7th Place Solution for xView3 Challenge (2021)

This repo contains the code developed by the Thomson Reuters Special Services team for the xView3 challenge, predicting Illegal, Unreported and Unregulated fishing vessels. It placed 28th in leaderboard performance, but among verified submissions (i.e. those that met the compute restrictions of the project), it was 7th. The performance on the public holdout set was 0.42, and was very similar on the private holdout set.

Public-Holdout Performance	Overall Score	Object Detection F1	Close-to-Shore Detection F1	Vessel Classification F1	Fishing Vessel Classification F1	Length Estimation
Score	0.42108	0.61164	0.15181	0.91565	0.75209	0.62265

Model prediction was relatively quick, around 10 minutes per prediction on the commodity hardware equivalent employed by the xView team.

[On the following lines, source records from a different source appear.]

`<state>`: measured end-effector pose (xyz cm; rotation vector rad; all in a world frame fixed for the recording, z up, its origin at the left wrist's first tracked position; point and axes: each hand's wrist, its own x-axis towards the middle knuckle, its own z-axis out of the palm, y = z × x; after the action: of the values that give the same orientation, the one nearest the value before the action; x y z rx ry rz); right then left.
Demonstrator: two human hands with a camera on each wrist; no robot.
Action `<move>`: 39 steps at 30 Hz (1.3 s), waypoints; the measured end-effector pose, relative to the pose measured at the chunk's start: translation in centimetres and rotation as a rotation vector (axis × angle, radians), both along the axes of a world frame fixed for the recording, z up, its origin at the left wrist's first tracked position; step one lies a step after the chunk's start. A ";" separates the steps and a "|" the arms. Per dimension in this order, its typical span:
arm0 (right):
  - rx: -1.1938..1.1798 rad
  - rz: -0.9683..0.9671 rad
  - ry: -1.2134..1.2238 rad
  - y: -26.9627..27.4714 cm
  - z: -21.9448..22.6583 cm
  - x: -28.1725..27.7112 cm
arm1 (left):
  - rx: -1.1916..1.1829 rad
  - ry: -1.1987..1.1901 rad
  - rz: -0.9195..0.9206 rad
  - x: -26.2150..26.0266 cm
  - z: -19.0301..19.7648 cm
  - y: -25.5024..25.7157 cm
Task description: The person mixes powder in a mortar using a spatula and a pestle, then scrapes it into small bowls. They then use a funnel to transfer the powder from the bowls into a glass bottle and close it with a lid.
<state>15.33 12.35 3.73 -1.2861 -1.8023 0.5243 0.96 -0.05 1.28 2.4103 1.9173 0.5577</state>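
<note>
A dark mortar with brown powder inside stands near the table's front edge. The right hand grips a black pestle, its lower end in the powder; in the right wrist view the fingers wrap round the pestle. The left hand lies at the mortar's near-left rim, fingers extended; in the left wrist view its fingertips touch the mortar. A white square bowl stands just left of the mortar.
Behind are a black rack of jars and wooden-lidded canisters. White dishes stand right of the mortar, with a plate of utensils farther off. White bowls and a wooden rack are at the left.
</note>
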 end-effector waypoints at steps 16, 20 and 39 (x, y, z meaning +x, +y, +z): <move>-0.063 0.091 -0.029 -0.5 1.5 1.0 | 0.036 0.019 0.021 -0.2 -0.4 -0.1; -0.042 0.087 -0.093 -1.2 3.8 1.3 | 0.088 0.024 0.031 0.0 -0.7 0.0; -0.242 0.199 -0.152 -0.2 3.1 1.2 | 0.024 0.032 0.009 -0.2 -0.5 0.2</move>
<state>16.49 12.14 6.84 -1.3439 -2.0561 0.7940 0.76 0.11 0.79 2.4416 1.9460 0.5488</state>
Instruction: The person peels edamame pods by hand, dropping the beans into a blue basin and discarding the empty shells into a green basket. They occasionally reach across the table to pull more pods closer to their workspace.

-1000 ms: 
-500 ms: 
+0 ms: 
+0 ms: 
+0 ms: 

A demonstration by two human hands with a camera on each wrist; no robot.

Please see a detailed write up here:

https://github.com/TRSS-Research/xView3-Release/blob/master/Xview3_Release.pdf

Task

The third installment of the xView series focused on IUU fishing. The project organizers collected, cleaned, standardized and labeled over 500 SAR scenes with two polarizations (VV, VH), as well as accompanying Wind, Bathymetry and Land / Ice data.

Approach

Our team arrived at a three component model solution: an object detection module, a classification module, and a length estimation module.

This was the primary team members' first foray into both neural models and computer vision, and we were initially intimidated by the massive scale of the images, so we decided to split the work into these subunits. We thought that neural models would not be able to segment on these gigapixel images without preprocessing, and believed (and found) a simpler, multi-class classification would be able to discriminate well against different kinds of objects.

The object detection piece is an adaptation of the CFAR algorithm, well used in SAR imaging projects (citation), implemented in a serial multiresolution pipeline.
For classification we leveraged the VGG16 architecture and trained it from scratch on labeled sub-images, centered on the apparent non-object/non-vessel/non-fishing-vessel/fishing-vessel, according to the metadata.
For length estimation, we employed an elementary 5 layer CNN.

Algorithms/Models

Object Detection

Our primary object detection component was a Multi Resolution Constant False Alarm Rate (MR-CFAR) algorithm. This adaptation of the traditional CFAR algorithm reduces the search space and false positive rate of the full-resolution CFAR algorithm. The MRCFAR algorithm differes from CFAR in its passes over the data at different resolutions, with each successive pass only looking at the 'anomalous' data raised by previous pass through, decreasing the area of pixels needed to test. This exploits the spatial nature of these vessels, passing the collective signal of the entire vessel to the next resolution level.

CFAR

CFAR is well documented [1, 2, 3], so I will touch on it only briefly.

CFAR is an algorithm for object detection in RADAR data, exploiting the spatial nature of the targets to expose objects in the face of noise and interference. The active sensing of the radar system means to pick up reflections of the source beam, which will be high in reflective objects, and low otherwise. The alogrithm essentially compares a given observation (a pixel for our purposes), against its neighbor pixels, and if the center pixel is much brighter than the neighbor pixels, we recognize it as an object.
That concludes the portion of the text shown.